» The task
From start to end, write out the following data exactly, apart from its images.

» Provided data
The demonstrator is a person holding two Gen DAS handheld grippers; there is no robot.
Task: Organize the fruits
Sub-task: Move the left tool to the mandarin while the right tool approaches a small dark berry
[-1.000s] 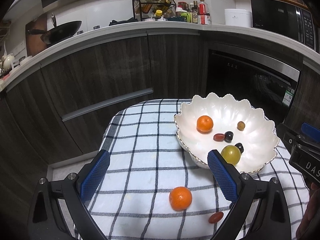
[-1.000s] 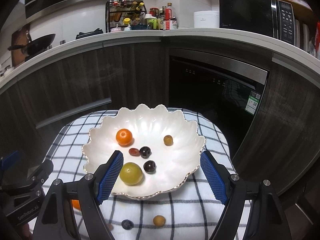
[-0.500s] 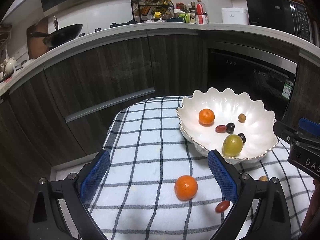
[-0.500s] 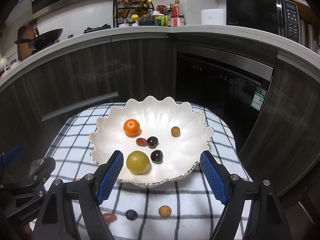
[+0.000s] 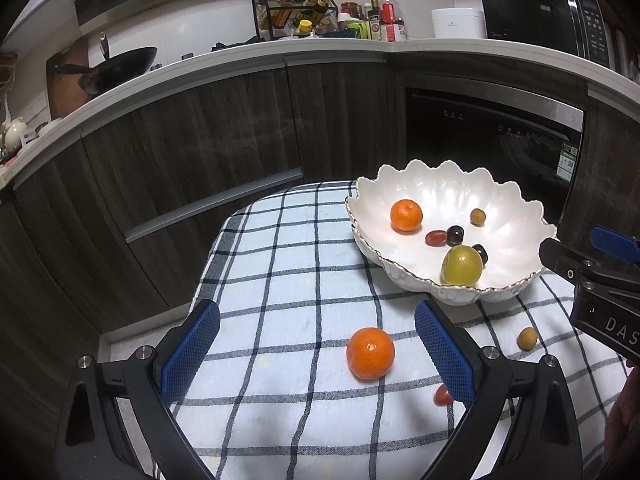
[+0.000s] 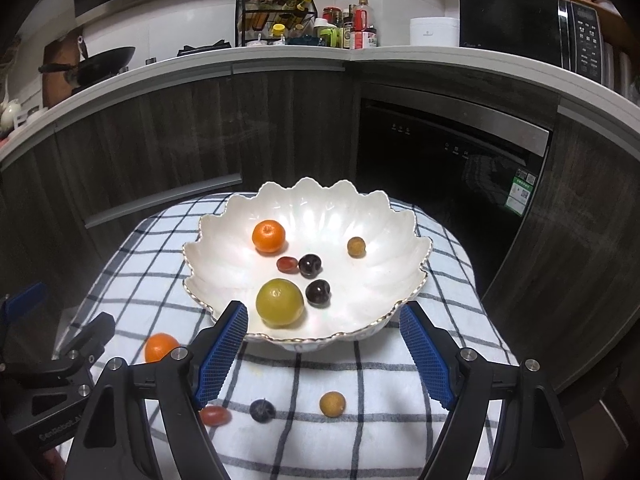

» Problem solution
The demonstrator is a person holding two Gen DAS handheld grippers; there is no robot.
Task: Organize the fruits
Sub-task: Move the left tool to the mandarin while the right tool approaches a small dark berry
[-1.000s] 
[-1.000s] 
[-0.500s] 
[-0.500s] 
[+0.000s] 
[+0.000s] 

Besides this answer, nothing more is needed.